In an effort to add real automation for Fennec we have had issues making progress using browser-chrome to develop tests. Our latest bits of work come from bookmarks where happyhans is adding additional tests to what zad started (let me note that zad really paved the way for these tests on Fennec).

One thing we were trying to figure out is how to click on the edit button while managing bookmarks. It would be nice if we could just reuse test code from Firefox, but that is not an option. So using DOM Inspector and a lot of other help on IRC, browsing source code and just hacking, I have found the method to click a bookmark.


    var bookkmarkitems = chromeWindow.document.getElementById("bookmark-items");
    var bookmarkitem = window.document.getAnonymousElementByAttribute(bookmarkitems, "class", "bookmark-item");
    var editButton = window.document.getAnonymousElementByAttribute(bookmarkitem, "anonid", "edit-button");

A lot of this code :happyhans did. I found out the last two lines where we have a list of bookmarks and just need to find the “Edit” button to click.

What we see here is getting a list of bookmarkitems with getElementById limits our scope and returns a XULElement. Inside this Element, we have a list of “bookmark-item” classes which contain the bookmarks and the buttons to interact with them.
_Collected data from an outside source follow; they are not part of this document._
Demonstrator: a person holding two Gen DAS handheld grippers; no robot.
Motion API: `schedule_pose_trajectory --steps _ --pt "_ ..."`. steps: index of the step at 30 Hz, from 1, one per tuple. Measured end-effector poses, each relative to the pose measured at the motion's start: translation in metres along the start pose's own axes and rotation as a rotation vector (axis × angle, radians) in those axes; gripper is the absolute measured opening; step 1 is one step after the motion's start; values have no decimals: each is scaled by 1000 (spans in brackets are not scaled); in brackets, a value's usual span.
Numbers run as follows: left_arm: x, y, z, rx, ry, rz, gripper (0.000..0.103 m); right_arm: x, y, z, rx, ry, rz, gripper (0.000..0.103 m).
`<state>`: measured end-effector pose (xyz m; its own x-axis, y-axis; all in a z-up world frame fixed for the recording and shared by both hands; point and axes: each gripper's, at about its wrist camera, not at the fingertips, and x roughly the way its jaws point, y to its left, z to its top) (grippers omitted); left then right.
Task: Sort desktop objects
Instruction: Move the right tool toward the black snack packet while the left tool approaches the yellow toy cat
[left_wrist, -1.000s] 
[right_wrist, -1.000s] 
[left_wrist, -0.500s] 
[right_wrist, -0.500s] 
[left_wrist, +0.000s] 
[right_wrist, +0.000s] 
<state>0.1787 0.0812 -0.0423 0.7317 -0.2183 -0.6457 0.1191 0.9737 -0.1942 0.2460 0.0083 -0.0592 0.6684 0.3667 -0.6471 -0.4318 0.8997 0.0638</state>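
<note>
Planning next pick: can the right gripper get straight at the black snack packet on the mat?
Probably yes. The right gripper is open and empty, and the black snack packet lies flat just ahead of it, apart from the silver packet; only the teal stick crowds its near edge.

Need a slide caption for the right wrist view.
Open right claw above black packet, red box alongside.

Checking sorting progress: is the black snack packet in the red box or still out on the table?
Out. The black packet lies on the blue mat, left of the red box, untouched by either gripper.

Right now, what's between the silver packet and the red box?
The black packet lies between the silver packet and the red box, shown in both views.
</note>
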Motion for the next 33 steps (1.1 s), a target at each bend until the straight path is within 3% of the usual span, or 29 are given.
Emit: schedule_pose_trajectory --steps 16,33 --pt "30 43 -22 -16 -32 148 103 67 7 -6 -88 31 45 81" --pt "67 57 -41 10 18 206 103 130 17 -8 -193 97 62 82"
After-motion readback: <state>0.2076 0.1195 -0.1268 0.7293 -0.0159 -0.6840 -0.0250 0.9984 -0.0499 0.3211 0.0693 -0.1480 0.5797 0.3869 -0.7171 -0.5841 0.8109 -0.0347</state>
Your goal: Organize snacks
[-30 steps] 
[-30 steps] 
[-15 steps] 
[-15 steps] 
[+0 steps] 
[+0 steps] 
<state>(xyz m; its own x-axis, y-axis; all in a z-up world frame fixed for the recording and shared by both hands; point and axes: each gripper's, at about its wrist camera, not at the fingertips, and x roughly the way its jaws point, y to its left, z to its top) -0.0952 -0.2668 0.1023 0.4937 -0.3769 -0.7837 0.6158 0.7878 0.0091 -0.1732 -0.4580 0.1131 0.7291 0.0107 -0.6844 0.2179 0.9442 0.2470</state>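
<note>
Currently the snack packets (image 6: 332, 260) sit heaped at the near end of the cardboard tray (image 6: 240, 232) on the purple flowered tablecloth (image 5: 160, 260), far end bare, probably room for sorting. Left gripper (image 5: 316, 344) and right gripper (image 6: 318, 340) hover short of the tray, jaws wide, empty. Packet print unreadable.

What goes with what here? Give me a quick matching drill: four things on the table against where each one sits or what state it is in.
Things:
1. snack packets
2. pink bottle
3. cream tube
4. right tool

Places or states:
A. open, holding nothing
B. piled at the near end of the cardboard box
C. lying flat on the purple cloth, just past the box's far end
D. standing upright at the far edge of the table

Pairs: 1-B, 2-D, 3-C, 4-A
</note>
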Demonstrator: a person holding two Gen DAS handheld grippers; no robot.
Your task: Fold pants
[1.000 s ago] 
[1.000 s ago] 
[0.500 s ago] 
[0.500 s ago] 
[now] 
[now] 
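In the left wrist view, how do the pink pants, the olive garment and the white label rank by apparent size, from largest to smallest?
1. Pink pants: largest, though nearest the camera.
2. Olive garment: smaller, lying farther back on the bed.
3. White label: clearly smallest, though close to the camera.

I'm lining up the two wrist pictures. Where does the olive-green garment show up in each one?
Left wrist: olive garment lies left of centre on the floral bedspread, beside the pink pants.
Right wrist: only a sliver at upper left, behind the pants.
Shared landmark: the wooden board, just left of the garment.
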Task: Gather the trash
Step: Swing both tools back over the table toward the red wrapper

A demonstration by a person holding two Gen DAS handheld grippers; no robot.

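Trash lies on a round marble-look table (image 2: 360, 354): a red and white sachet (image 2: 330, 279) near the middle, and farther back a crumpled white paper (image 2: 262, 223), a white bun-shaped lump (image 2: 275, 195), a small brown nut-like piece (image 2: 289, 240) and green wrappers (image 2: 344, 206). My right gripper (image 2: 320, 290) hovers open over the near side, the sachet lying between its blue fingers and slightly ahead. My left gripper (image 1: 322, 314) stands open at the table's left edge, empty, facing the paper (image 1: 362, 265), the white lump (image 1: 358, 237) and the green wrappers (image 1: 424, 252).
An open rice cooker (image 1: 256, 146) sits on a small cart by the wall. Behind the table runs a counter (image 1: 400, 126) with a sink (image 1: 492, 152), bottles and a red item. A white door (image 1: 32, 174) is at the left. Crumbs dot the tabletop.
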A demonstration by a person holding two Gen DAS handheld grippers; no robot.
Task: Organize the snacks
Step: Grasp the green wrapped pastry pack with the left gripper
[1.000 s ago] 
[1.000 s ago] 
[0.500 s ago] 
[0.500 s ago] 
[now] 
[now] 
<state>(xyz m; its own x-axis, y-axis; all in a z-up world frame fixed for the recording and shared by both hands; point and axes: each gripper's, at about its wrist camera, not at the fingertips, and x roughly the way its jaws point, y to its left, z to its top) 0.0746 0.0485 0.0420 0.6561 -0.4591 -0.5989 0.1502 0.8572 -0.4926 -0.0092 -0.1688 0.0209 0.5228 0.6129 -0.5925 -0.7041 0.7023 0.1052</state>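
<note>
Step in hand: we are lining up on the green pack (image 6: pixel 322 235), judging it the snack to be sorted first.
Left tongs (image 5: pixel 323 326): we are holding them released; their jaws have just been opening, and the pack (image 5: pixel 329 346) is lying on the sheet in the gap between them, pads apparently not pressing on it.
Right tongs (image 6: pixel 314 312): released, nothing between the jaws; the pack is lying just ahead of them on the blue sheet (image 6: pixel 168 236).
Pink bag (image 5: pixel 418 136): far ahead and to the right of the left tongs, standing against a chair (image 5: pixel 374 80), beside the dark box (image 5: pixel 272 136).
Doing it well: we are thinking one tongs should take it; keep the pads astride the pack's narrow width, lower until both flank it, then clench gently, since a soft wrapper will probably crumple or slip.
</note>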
Since there is no ID on the bookmark-item, I query it with the getAnonymousElementByAttribute but here I start with my bookmark-items and look for a class named “bookmark-item”. This sound straightforward, but finding examples of other code to do this is not really possible.

Lastly, I took the bookmark-item (which defaults to the first item) and search for the “edit-button” as it has a “anonid”. I found out all of this information using the DOM Inspector (once mfinkle helped me use it properly).

So that is the basics. This code needs some real love to make it work with a specific title or URI instead of defaulting to the first item in the list. Knowing what I do now gives me some confidence in being able to figure out how to solve other problems in the bookmark manager.